**What is being asked:** Would you copy the lines below exactly and omit the images?

**Dataset excerpt:**
-=-=-=-=-

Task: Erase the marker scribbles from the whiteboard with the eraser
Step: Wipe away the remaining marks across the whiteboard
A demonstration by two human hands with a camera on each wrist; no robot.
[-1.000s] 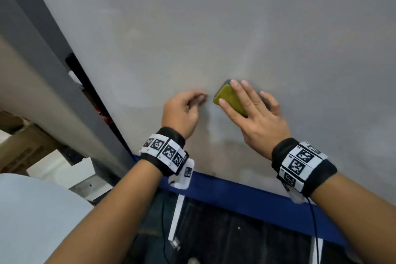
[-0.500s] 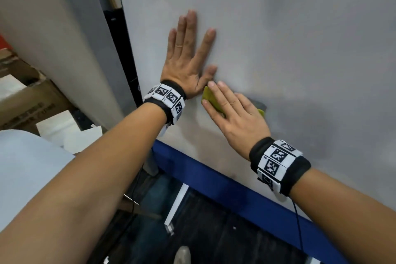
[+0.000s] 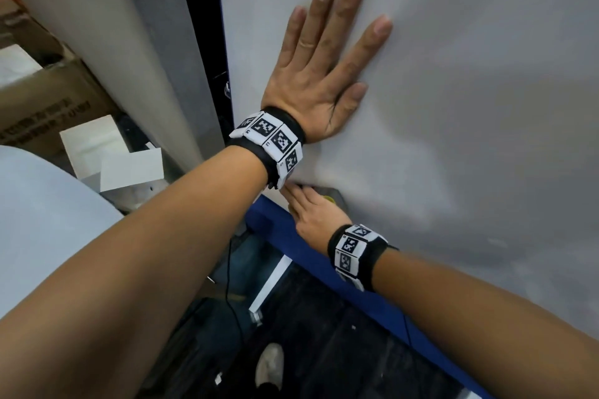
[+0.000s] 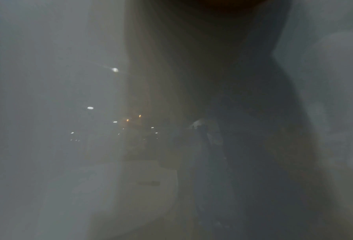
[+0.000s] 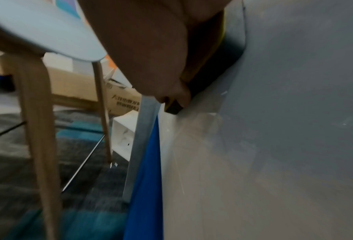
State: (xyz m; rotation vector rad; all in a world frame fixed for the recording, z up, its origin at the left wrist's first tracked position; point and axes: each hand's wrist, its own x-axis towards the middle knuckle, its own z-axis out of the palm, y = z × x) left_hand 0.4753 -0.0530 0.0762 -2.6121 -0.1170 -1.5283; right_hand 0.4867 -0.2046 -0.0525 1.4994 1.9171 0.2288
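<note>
The whiteboard [image 3: 453, 74] is a pale grey surface with faint smears and no plain marker lines. My left hand [image 3: 324, 52] lies flat on it near its left edge, fingers spread and holding nothing. Under my left wrist, at the board's lower left corner, my right hand [image 3: 304, 204] grips the eraser [image 3: 330, 199], of which only a yellow sliver and its dark felt show. In the right wrist view my right hand [image 5: 161, 56] holds the eraser [image 5: 231, 48] felt-side against the whiteboard [image 5: 294, 113], thumb at its dark end. The left wrist view is dark and hazy.
A blue frame strip [image 3: 275, 230] runs along the board's bottom edge. Left of the board stand a black post [image 3: 201, 26], a cardboard box [image 3: 48, 97] and white boxes [image 3: 110, 159]. A pale blue chair [image 5: 38, 24] with wooden legs stands close by. Dark carpet lies below.
My right hand has slid the eraser down and left to the board's bottom corner. My left hand went from loosely curled to flat on the board, higher up and over the right.
</note>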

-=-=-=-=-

**Output:**
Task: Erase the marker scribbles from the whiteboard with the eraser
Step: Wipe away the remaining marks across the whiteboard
A demonstration by two human hands with a camera on each wrist; no robot.
[-1.000s] 
[-0.500s] 
[+0.000s] 
[+0.000s] 
[+0.000s] 
State: (xyz m; rotation vector rad; all in a world frame fixed for the recording, z up, its origin at the left wrist's first tracked position; point and axes: each hand's wrist, its own x-axis towards the middle knuckle, its own z-axis out of the palm, y = z × x) left_hand 0.4753 -0.0530 0.0762 -2.6121 -0.1170 -1.5283; right_hand 0.4867 -0.2046 -0.0525 1.4994 1.9171 0.2288
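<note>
The whiteboard [image 3: 453, 74] is a pale grey surface with faint smears and no plain marker lines. My left hand [image 3: 324, 52] lies flat on it near its left edge, fingers spread and holding nothing. Under my left wrist, at the board's lower left corner, my right hand [image 3: 304, 204] grips the eraser [image 3: 330, 199], of which only a yellow sliver and its dark felt show. In the right wrist view my right hand [image 5: 161, 56] holds the eraser [image 5: 231, 48] felt-side against the whiteboard [image 5: 294, 113], thumb at its dark end. The left wrist view is dark and hazy.
A blue frame strip [image 3: 275, 230] runs along the board's bottom edge. Left of the board stand a black post [image 3: 201, 26], a cardboard box [image 3: 48, 97] and white boxes [image 3: 110, 159]. A pale blue chair [image 5: 38, 24] with wooden legs stands close by. Dark carpet lies below.
My right hand has slid the eraser down and left to the board's bottom corner. My left hand went from loosely curled to flat on the board, higher up and over the right.
</note>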

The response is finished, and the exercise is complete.